Disability Insurance Scheme “Thin On The Ground” In Remote Australia 

CANBERRA, Australia — National Disability Insurance Scheme services are “thin on the ground” in remote Australia, and First Nations people continue to experience disability at significantly higher rates, a Royal Commission has heard.

Just under 45 percent of National Disability Insurance Scheme plans are “under-utilized” in remote and very remote locations, the Northern Territory Disability Advocacy Collective said to Disability Royal Commission.

It was one of more than 20 responses to the inquiry’s First Nations issues paper detailed in the summary report published on August 3.

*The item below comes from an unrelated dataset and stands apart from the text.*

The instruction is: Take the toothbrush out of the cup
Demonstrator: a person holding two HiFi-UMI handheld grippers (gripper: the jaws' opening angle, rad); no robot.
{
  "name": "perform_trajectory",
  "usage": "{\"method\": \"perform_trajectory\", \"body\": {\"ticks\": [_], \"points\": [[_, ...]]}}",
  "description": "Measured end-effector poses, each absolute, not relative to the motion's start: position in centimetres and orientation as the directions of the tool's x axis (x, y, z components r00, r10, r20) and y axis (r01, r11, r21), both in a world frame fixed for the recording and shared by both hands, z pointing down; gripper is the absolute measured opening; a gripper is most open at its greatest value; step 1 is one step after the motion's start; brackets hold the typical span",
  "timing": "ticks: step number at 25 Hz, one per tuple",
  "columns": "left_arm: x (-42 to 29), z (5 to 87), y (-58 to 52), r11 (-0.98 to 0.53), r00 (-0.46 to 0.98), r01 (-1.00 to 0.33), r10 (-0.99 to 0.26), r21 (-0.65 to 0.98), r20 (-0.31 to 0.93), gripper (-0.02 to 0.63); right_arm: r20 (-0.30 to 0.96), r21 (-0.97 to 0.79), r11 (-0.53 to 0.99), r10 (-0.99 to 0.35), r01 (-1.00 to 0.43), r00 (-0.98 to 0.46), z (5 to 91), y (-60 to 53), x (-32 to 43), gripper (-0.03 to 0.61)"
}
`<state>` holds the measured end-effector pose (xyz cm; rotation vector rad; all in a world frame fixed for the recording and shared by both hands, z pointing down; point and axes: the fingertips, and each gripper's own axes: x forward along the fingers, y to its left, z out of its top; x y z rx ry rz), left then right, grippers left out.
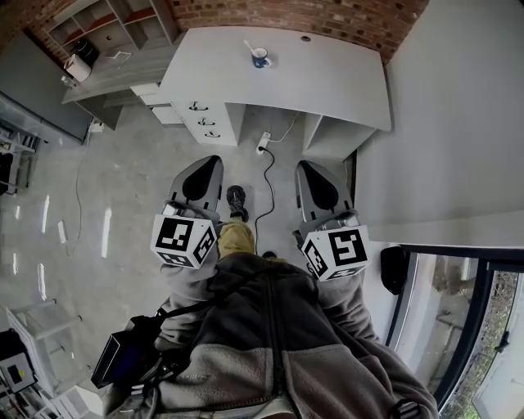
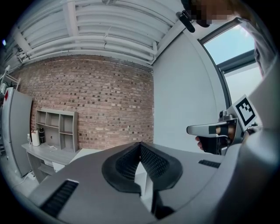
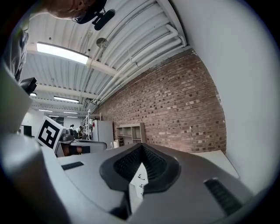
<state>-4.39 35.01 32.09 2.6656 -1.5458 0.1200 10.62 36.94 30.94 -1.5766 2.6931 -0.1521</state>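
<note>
The print I can make out is the black-and-white square markers on the two cubes, with no lettering among them. The cup (image 1: 261, 58) is blue and stands on the pale desk (image 1: 327, 74) well ahead of me, left of the desk's middle and close to its far edge under the brick wall (image 1: 327, 16). The toothbrush (image 1: 250, 47) stands in it, its long axis leaning up and to the left, away from me; it is too small for me to tell which end is up. Bare desk top lies on every side of the cup, widest to the right. My left gripper (image 1: 214, 159) and right gripper (image 1: 304, 164) are low by my body, side by side over the floor (image 1: 123, 204) and well apart from the desk. Each has its jaws closed tip to tip with nothing between them. A cable (image 1: 268, 188) trails along the floor between them, and a drawer unit (image 1: 205, 121) sits under the desk's left end.
</note>
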Motion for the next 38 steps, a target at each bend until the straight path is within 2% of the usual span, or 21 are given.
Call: {"method": "perform_trajectory", "body": {"ticks": [12,19,30,38], "points": [[-4.5,32.0,22.5,-0.535,0.537,-0.844,-0.842,0.037,0.056,0.005,0.039,-0.057,0.428,-0.902,-0.902,-0.43,30.9,25.7,10.7,0.002],[-6.5,32.9,13.1,-0.523,0.527,-0.85,-0.845,0.069,0.091,0.005,-0.033,0.026,0.401,-0.915,-0.916,-0.401,30.1,15.9,10.2,0.0],[-10.2,36.3,1.4,-0.509,0.527,-0.85,-0.824,0.135,0.206,0.005,0.042,-0.049,0.398,-0.916,-0.916,-0.4,32.6,2.6,7.9,0.002],[-11.5,37.8,-5.7,-0.546,0.574,-0.819,-0.79,0.177,0.215,0.005,0.132,-0.028,0.445,-0.886,-0.895,-0.445,34.5,-4.6,4.8,0.002]]}}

More than half referenced the National Disability Insurance Scheme, raising concerns including complex application processes, inadequate funding for remote service delivery, and an overall lack of cultural capability.

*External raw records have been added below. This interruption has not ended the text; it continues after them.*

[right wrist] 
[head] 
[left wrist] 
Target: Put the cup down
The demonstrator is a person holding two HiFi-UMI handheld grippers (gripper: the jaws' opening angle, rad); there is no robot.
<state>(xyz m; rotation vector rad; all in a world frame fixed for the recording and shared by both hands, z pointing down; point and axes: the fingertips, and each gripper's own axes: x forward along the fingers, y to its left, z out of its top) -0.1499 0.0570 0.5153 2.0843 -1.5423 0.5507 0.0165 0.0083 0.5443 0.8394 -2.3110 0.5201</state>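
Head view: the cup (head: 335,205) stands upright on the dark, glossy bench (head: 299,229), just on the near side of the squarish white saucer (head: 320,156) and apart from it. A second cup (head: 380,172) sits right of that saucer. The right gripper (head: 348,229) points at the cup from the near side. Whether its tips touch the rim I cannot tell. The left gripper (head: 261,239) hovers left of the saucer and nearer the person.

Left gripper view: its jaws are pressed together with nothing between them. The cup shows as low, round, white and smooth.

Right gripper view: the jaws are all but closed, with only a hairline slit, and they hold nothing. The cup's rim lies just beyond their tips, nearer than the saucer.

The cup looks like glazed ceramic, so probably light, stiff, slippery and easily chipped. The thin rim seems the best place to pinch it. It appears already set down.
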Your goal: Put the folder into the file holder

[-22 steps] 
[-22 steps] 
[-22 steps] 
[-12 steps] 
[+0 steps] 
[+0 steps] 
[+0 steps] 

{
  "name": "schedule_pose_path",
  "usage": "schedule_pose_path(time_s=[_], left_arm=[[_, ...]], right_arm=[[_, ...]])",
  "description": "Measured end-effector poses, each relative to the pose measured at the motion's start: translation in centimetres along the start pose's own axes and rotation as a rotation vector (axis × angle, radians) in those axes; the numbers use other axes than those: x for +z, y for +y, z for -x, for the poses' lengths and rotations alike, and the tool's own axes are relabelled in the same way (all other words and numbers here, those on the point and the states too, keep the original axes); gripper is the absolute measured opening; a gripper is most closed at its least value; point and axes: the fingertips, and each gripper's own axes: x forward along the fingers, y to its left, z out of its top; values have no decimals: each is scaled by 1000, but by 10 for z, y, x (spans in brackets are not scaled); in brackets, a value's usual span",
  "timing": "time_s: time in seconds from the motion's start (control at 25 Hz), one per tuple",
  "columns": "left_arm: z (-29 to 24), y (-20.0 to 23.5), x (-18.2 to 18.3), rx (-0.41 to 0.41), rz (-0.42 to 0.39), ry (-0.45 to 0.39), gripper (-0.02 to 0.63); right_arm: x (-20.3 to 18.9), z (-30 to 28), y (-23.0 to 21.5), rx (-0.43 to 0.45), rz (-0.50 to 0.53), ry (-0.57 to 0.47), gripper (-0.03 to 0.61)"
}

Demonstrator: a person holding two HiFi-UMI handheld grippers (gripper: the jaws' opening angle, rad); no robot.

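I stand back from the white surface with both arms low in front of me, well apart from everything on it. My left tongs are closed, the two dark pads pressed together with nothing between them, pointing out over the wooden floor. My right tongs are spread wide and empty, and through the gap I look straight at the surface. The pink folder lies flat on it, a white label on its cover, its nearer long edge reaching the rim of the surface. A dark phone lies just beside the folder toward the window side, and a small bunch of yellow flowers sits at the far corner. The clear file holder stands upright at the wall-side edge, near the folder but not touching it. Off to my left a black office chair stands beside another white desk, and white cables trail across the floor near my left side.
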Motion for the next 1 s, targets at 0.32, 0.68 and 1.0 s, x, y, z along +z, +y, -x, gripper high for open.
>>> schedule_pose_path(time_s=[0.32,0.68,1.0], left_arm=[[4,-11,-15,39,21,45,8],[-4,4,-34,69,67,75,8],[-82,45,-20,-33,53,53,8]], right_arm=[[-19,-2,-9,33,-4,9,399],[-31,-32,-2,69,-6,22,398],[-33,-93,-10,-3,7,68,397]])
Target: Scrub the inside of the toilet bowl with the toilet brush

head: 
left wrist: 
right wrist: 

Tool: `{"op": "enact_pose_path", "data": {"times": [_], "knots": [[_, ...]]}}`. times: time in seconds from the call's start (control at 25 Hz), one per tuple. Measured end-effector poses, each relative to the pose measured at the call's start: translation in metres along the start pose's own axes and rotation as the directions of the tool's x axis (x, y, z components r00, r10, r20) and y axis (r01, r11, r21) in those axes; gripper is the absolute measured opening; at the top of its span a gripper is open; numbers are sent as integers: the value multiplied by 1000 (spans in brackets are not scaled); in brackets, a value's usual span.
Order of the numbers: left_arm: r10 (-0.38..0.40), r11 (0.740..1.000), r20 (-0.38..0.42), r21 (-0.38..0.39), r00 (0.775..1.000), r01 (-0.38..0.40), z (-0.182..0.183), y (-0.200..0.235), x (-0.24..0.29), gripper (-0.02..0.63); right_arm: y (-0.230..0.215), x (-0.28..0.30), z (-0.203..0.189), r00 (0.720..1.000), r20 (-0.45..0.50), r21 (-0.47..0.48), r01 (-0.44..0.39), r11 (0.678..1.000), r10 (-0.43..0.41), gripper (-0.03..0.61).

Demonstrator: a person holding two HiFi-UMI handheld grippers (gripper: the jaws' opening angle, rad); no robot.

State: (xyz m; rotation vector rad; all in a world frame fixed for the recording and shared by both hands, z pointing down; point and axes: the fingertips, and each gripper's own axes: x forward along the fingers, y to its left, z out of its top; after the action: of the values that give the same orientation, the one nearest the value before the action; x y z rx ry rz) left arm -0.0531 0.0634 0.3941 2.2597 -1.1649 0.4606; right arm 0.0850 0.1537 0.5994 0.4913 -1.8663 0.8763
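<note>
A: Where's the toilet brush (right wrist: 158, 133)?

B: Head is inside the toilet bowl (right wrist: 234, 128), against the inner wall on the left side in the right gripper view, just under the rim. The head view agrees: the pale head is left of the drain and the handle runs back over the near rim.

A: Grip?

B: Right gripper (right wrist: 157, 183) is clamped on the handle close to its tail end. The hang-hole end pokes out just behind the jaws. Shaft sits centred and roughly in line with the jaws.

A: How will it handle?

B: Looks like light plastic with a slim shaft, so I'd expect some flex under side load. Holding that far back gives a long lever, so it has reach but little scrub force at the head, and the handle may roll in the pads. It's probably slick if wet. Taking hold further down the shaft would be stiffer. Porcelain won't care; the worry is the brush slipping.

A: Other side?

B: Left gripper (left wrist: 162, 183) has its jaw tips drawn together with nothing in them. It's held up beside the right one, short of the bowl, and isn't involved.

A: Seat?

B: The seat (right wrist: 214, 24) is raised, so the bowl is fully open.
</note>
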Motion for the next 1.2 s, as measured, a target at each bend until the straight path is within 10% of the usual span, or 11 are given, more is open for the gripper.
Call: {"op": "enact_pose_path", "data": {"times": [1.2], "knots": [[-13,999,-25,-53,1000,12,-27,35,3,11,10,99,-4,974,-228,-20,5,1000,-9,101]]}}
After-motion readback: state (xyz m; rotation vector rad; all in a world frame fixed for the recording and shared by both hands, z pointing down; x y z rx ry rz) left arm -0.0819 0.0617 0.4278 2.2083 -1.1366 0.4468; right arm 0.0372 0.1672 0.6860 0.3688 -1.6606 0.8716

“Services are thin on the ground or non-existent in remote and very remote communities,” the Northern Territory Office of the Public Guardian said the commission in its response.

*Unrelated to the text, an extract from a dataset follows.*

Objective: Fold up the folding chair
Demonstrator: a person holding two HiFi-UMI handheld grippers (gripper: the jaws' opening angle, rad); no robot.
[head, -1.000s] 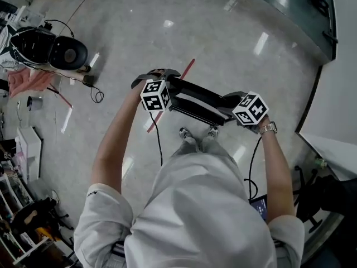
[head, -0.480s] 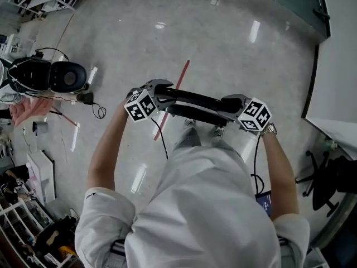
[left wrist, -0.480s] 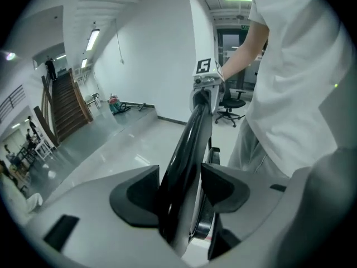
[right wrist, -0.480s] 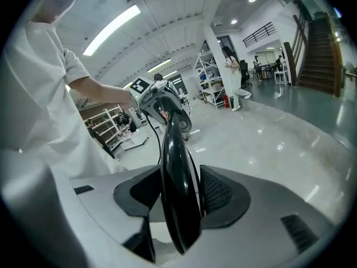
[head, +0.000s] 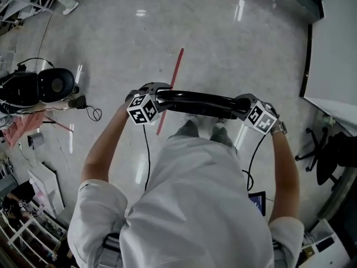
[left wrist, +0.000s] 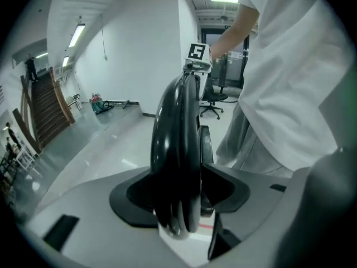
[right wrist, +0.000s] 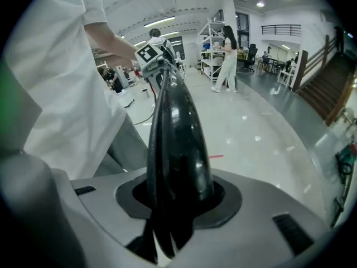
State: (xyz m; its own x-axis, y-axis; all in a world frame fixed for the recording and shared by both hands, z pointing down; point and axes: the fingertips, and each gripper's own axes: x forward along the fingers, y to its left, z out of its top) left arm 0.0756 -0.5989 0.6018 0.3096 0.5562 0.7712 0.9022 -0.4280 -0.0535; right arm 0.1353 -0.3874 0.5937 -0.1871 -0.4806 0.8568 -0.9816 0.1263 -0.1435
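Over glossy grey floor (head: 223, 43), left claw (head: 158, 95) and right claw (head: 241, 104) each clamp the black folding chair (head: 198, 101).

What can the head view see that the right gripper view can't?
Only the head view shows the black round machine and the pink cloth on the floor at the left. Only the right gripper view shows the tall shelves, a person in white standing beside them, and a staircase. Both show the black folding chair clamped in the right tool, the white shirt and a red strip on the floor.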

“Limited services in rural and remote areas sometimes meant a choice between a single provider or no service at all,” National Disability Services said.

38 percent of the First Nations people experience disability, in comparison to 18 percent of the general Australian population, according to a Royal Commission into Violence, Abuse, Neglect, and Exploitation of People with Disability. (Vitor Camilo/Unsplash)

“In many remote areas, a single service provider may be responsible for a range of different services and supports; meals-on-wheels, night patrol, aged care services, after school program and disability support services.”

Organizations also highlighted the rate at which First Nations people experience disability, with Vision Australia reporting blindness and vision loss was experienced at more than three times the rate of other Australians.

First Nations Children are twice as likely to experience disability compared with non-First Nations children, Queensland Aboriginal and Torres Strait Islander Child Protection Peak said.

The “continuous inquiry loop” that produced recommendations routinely ignored by governments was also leading to fatigue among First Nations people, the inquiry was told.

“Successive governments have failed to act on the recommendations from numerous reports, inquiries, and royal commissions,” the Uniting Aboriginal and Islander Christian Congress said.

The Disability Royal Commission released the First Nations issue paper in July last year.

38 percent of the First Nations people experience disability, in comparison to 18 percent of the general Australian population, according to a Royal Commission into Violence, Abuse, Neglect, and Exploitation of People With Disability.

15,100 indigenous adults with disabilities are estimated to have faced violence, which accounts for six percent of such population.

22 percent of First Nations children or 328,000 children have some form of disability.

While, on the one hand, First Nations people have strong connections with their families and community, they are much more likely to go to jail than an average general Australian. There’s a massively skewed overrepresentation of people from the community in prisons; 28 percent of prisoners are First Nations people, while they only make up three percent of the total population.